BEGIN
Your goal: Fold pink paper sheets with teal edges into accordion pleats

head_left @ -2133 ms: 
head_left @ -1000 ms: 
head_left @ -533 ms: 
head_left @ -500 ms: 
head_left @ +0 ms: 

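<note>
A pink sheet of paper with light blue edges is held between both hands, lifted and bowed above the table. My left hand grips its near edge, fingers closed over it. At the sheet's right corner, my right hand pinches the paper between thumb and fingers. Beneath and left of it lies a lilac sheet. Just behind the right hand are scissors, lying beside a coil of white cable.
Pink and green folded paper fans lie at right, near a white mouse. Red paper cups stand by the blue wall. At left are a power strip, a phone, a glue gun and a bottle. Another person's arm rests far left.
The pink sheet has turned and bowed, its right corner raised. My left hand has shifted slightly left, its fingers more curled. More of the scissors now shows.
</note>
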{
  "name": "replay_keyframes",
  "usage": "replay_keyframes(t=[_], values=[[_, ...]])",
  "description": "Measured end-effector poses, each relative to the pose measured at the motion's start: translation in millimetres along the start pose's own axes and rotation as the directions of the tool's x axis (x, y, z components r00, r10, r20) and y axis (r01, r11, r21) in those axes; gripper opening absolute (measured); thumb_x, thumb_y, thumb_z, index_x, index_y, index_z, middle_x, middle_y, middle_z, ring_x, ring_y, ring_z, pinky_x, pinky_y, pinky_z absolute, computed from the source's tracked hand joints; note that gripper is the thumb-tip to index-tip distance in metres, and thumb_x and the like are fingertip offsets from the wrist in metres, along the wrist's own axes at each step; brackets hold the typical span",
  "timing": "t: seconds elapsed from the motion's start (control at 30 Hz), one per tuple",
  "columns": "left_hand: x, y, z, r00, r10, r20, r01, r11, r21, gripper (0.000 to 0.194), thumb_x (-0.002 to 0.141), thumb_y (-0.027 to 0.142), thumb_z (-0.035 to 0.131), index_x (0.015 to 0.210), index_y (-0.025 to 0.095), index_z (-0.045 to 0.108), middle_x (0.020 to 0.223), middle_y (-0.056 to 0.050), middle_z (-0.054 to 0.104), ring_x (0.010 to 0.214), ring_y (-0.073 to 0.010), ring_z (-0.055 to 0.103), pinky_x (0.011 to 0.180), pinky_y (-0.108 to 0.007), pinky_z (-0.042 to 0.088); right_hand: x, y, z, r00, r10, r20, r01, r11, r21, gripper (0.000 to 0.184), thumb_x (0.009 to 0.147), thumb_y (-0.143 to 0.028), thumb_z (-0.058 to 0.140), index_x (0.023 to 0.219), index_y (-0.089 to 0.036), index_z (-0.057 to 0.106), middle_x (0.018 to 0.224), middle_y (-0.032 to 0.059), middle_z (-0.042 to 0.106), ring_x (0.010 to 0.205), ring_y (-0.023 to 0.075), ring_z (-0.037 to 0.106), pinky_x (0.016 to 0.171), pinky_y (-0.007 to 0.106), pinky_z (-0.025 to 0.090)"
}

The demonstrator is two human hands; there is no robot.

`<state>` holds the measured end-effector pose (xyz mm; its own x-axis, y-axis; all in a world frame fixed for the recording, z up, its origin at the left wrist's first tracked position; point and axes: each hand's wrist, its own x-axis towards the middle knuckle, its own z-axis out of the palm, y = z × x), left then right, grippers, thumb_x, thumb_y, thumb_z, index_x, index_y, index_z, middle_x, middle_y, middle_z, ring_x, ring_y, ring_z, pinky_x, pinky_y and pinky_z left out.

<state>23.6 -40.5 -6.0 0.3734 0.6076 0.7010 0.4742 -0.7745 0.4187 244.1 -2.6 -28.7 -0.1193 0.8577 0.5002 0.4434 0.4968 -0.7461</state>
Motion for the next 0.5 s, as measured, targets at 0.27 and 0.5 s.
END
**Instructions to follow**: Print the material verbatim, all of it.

**Written answer**:
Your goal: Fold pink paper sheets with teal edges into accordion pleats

head_left @ -2133 ms: 
head_left @ -1000 ms: 
head_left @ -533 ms: 
head_left @ -500 ms: 
head_left @ +0 ms: 

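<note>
A pink sheet of paper with light blue edges is held between both hands, lifted and bowed above the table. My left hand grips its near edge, fingers closed over it. At the sheet's right corner, my right hand pinches the paper between thumb and fingers. Beneath and left of it lies a lilac sheet. Just behind the right hand are scissors, lying beside a coil of white cable.
Pink and green folded paper fans lie at right, near a white mouse. Red paper cups stand by the blue wall. At left are a power strip, a phone, a glue gun and a bottle. Another person's arm rests far left.
The pink sheet has turned and bowed, its right corner raised. My left hand has shifted slightly left, its fingers more curled. More of the scissors now shows.
</note>
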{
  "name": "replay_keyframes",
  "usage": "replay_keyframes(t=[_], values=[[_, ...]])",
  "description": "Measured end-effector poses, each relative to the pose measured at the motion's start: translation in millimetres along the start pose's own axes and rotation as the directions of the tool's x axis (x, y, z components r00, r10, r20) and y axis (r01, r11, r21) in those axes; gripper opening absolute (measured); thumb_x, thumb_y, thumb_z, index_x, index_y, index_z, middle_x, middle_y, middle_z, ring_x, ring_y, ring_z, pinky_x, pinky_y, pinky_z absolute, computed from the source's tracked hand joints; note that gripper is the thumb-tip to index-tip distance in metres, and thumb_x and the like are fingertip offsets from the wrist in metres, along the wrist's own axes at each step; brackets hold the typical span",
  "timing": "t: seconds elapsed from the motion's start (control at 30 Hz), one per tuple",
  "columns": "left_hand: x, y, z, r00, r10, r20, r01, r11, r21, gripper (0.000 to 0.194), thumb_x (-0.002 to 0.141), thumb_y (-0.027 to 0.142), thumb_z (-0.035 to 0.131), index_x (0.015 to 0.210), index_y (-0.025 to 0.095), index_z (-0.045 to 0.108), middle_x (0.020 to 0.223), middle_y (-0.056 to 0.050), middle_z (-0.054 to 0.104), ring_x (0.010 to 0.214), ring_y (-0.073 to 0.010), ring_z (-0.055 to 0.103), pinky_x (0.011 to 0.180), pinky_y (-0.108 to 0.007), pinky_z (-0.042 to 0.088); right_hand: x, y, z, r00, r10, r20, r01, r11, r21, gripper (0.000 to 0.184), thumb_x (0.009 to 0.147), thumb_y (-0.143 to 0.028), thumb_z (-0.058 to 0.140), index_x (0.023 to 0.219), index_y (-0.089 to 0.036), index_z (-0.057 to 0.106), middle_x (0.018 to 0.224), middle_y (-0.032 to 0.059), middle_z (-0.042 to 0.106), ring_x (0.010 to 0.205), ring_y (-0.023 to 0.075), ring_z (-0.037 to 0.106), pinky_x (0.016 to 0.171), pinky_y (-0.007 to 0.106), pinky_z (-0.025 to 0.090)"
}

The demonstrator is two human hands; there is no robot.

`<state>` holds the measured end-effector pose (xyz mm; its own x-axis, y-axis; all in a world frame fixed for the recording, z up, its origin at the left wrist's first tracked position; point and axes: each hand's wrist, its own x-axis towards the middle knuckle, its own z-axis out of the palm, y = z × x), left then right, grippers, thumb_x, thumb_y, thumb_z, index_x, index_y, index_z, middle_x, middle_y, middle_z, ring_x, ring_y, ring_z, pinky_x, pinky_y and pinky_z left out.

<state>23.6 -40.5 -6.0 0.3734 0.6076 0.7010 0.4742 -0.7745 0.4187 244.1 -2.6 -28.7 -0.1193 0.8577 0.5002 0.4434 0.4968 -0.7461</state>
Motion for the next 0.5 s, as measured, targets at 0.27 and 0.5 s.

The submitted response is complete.